A joke that will undoubtedly start a debate...

I apologize… I misinterpreted your reference. When you said the “firebrands at the end of the 1850’s” did not feel “that God had invested them with a mission to put the political party above the nation,” I mistakenly assumed the latter was an implication that the new Republican majority in the 104[sup]th[/sup] were all Christian zealots, à la Tom DeLay.

Well, as I said in the earlier post, I can’t really speak to this with any authority, not being a congressional scholar, but I suspect the truth of the matter would depend on your meaning when you use the word “partisan”. No doubt the Gingrich Republicans were passionate in the pursuit of their brand new agenda, but might they have just seemed partisan due to their newly-won, narrow majority? Were they really any more “partisan” than, say, McCormack’s 89[sup]th[/sup] Congress with a humongous 295-seat Democrat majority? It seems to me that at the time, LBJ’s Great Society was just as “partisan” an issue as the Contract With America later was, it’s just that the Republicans were in such a minority position in 1965 as to be virtually irrelevant. Am I wrong in thinking that partisanship becomes less noticeable as the size of the majority increases, and when the margins are razor-thin, partisanship is all there is?

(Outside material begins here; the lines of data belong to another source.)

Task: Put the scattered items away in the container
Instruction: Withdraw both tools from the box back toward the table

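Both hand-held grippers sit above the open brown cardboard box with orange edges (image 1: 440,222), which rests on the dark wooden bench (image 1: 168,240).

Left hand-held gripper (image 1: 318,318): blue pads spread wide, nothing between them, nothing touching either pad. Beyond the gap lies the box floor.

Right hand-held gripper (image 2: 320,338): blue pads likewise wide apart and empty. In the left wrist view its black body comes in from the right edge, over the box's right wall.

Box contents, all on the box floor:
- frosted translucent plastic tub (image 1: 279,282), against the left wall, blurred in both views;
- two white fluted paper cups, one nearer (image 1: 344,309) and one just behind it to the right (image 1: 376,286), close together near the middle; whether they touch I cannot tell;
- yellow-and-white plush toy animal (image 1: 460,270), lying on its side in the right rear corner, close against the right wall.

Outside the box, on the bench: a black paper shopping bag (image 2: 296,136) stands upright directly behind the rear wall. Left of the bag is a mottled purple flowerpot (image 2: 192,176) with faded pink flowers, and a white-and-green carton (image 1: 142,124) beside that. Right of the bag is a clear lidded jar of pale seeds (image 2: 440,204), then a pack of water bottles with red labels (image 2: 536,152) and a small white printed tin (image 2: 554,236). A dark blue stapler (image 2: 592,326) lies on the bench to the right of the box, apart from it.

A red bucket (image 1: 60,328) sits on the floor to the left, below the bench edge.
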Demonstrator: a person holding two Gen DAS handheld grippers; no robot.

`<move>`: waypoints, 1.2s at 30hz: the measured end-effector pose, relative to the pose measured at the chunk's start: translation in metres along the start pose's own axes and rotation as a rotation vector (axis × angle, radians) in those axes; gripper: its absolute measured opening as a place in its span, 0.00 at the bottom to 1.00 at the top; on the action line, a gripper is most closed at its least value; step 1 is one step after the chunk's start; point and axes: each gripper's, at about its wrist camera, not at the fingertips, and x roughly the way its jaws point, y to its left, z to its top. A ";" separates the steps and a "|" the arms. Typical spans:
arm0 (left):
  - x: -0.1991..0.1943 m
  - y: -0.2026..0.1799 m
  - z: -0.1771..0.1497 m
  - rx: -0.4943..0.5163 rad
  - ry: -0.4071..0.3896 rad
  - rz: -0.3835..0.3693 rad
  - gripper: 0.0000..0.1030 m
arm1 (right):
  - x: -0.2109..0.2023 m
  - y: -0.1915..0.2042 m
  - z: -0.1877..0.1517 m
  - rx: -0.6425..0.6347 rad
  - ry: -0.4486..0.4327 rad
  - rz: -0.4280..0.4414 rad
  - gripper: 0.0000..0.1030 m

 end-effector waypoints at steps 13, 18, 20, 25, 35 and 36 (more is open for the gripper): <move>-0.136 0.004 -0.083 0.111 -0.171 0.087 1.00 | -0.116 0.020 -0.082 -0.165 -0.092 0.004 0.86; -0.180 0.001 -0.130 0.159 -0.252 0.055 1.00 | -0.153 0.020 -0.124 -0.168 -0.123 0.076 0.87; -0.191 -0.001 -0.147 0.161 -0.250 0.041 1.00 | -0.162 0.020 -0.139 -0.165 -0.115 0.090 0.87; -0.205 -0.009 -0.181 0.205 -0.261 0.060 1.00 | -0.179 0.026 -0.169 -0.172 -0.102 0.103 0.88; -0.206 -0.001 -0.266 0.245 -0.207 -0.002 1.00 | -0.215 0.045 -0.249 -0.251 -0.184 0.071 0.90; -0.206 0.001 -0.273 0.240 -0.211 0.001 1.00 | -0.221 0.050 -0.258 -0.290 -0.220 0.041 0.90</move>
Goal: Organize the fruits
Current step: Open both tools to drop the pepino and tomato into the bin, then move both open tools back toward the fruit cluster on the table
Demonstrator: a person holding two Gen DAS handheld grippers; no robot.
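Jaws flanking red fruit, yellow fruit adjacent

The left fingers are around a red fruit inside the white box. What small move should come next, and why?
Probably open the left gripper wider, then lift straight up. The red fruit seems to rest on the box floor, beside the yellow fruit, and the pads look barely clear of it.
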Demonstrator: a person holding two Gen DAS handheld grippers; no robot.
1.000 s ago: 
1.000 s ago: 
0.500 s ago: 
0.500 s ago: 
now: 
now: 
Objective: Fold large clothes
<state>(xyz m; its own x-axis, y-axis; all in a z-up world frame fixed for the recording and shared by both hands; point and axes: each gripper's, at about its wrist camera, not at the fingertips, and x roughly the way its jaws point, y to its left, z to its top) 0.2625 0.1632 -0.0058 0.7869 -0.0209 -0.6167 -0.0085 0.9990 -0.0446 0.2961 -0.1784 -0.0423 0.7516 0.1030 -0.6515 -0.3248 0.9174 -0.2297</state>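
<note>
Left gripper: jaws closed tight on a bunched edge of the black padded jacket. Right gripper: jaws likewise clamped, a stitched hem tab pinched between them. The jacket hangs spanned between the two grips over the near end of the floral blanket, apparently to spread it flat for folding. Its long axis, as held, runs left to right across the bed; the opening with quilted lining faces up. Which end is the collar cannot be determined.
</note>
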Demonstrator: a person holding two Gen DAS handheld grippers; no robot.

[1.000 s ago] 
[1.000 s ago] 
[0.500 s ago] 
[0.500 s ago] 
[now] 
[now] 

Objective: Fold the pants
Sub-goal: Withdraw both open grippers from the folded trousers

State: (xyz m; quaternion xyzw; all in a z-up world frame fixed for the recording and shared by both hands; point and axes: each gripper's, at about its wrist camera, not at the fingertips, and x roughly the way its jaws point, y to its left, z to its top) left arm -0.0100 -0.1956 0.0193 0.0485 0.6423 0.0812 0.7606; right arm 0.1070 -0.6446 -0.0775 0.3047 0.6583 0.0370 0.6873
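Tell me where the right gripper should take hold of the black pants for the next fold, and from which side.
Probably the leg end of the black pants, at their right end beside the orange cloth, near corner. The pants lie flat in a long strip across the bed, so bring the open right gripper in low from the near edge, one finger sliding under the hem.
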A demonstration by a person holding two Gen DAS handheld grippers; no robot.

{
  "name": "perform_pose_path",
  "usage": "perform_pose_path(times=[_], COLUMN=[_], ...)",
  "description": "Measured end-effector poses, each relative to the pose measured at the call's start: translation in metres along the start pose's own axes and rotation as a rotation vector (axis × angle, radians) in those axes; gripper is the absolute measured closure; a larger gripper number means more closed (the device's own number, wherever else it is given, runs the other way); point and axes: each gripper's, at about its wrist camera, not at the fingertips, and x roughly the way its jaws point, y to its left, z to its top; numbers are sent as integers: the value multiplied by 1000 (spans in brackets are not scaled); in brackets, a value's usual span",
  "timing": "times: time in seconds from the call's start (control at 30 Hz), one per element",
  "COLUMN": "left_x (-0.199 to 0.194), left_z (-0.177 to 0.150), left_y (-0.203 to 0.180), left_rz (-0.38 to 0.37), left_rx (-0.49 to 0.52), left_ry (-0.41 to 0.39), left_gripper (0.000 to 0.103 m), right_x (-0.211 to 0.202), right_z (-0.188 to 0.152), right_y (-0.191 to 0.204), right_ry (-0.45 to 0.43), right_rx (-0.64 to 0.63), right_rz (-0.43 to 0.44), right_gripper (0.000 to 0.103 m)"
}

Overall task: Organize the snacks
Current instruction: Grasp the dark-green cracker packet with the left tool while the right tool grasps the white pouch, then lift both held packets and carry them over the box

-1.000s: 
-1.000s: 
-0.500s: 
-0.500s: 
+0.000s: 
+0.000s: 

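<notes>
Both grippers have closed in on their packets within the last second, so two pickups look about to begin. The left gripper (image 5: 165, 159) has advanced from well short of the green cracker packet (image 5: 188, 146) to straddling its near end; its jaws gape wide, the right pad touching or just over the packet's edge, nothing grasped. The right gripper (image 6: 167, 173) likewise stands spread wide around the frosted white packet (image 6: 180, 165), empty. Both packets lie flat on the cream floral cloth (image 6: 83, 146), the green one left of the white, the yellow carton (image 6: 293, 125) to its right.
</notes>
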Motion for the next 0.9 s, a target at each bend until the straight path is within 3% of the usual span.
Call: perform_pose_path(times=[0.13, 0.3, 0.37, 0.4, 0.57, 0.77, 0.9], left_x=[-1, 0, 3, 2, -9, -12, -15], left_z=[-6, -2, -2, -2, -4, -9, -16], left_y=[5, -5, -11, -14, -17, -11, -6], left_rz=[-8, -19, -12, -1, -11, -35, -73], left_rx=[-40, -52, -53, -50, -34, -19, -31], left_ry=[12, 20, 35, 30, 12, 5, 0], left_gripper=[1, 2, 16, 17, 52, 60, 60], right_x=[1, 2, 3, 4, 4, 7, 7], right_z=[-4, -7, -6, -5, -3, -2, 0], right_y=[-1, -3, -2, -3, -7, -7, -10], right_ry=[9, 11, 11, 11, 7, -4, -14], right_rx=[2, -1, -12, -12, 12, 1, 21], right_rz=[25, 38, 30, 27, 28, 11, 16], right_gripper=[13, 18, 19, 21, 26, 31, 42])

I seems we agree, at the very least, on the unsavory flavor of today’s politics, and that applies to both sides of the aisle.

There were “progressive” Republicans who went along with many of the Great Society proposals and there were a number of Democrats who opposed either the whole set of proposals or significant portions of it. Prior to 1995, I think you will find a lot less “strict party line” votes throughout the history of Congress. (Not that they never occurred, but that the percentage of such votes and the tenor of the debates has very much changed in the last ten years.)
For example, when Medicare was created, the vote was not 295 - 140, but 313 - 117 (with 5 reps missing the vote or abstaining). Among the 117 Nays were several Democrats (more than offset by quite a few Republican Yeas) and the bill was brought to the floor with several changes that had been proposed by the ranking Republican on the Ways and Means committee.
I do not recall any event in those years that would be comparable to the calumny and outright hatred recently directed toward Senators McCain and Voinovich for suggesting that the the Congress not rush to judgment on issues favored by the White House.

I do not think that there is anything inherently Republican about the current situation, but I do think the current Congress is the most rabidly partisan in history (with, as noted, the exception of a brief period following the Civil War).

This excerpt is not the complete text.